言ってみれば、RPGでよく見かける攻略ボーナスの類だな。魔王を倒したならばそれ以上の敵はいない。全ステータスを+50されるなら倒す前にくれよ……ってなるやつだ。ゲームならば裏ボスなり、強くてニューゲームで引き継げる要素だったりと用途はあるのだが、現実となるとほとんど意味が無い。
しかし、この世界の”魔王”は俺で、討伐判定後に復活という裏技を既に発見している。
ならば、と商業ギルドの理事と結託し、世を行き交う冒険者達を強くすることにしたのだ。
カッチカチスライム生産の都合上、日に30人までという制限があるが、それでも一気にその人数に試練を通してスキルを取得させ、レベルを上げ、”魔王を討伐せし者”を配布すれば、人間側の戦力増強を図ることができる。
エセキエル王国以外のモンスターも、ガンガン狩れるようになるというわけだ。
こうしてフィーと冒険者達による俺の討伐は繰り返され、この日は陽が沈む頃、入口にいたギルドの職員が「今のパーティで最後です」と伝えに来てくれた。予定していた冒険者を全て消化し、本日の仕事はお終いである。

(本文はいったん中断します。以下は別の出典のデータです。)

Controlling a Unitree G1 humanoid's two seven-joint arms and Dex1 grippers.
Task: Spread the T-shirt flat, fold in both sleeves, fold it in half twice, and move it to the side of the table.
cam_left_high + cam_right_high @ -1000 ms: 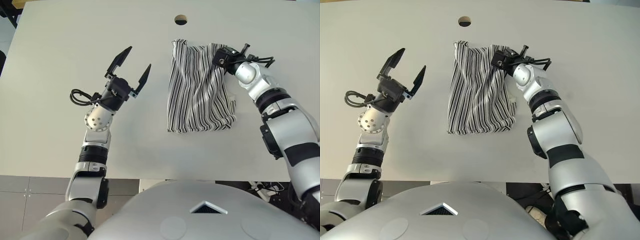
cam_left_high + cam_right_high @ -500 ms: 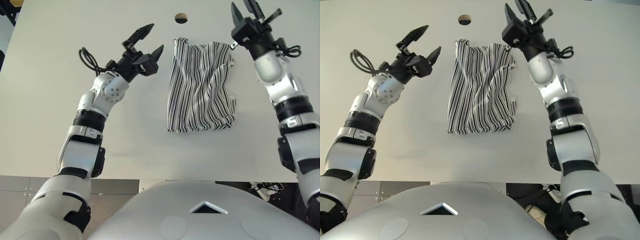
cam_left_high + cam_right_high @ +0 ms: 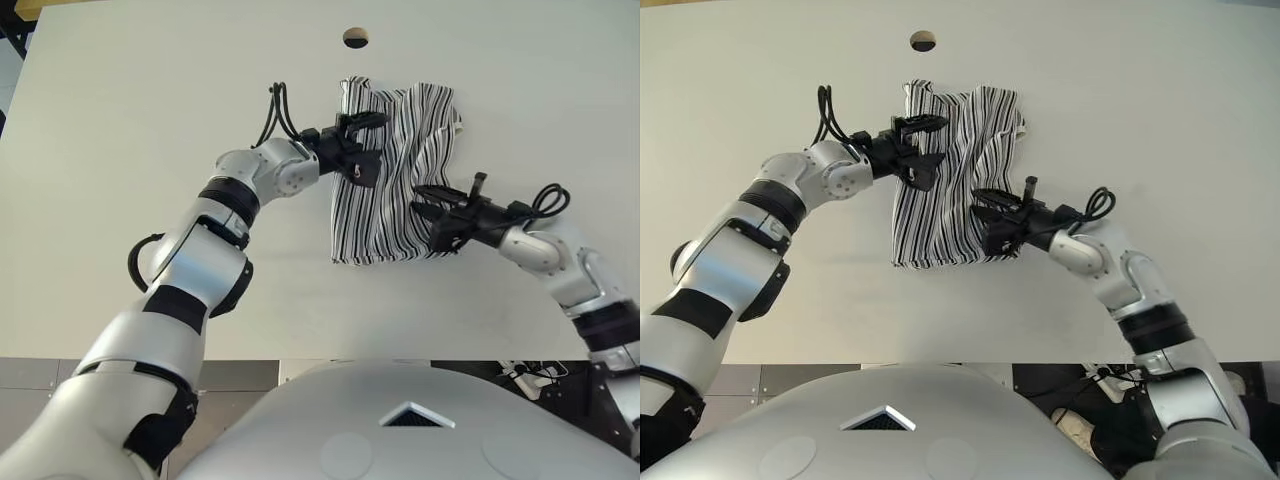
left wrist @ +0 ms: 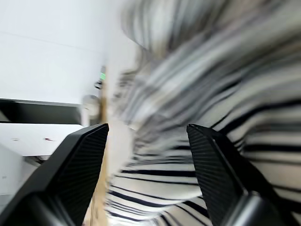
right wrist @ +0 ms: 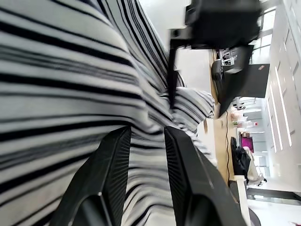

何だかんだで俺は毎回死んでいるわけで、フィーはまだ慣れないのか心配そうな表情を浮かべている。まあ、慣れられてもそれはそれで寂しいのだが……。
だが、これは俺の本来の目的――カルマ値稼ぎには必須なのだ。やめる訳にはいかない。それに今現在、善神の他にも……いや、おそらく善神が何かしら関わっているのであろう懸念が、ひとつある。
フィーは小さくため息をつき、辺りを見回しながらぽつりと呟いた。
「ラグさんは、やっぱり戻って来ていないのね……。」
そう。善神が封印されていた場所で別れてから今日まで、ラグさんから何の音沙汰もないのだ。
ラグさんは『女神様と連絡が取れない』と言い残し、様子を見に行った。すぐには戻れないかも、とのことだったが、これだけの期間、念話のひとつも投げてこないのはいくら何でも不自然だ。トラブルに巻き込まれている可能性が高いだろう。
(俺が助けに行かないとな。)
俺は僅かにプラスとなったカルマ値を見て、逸る気持ちを抑え、明日に備えるのであった。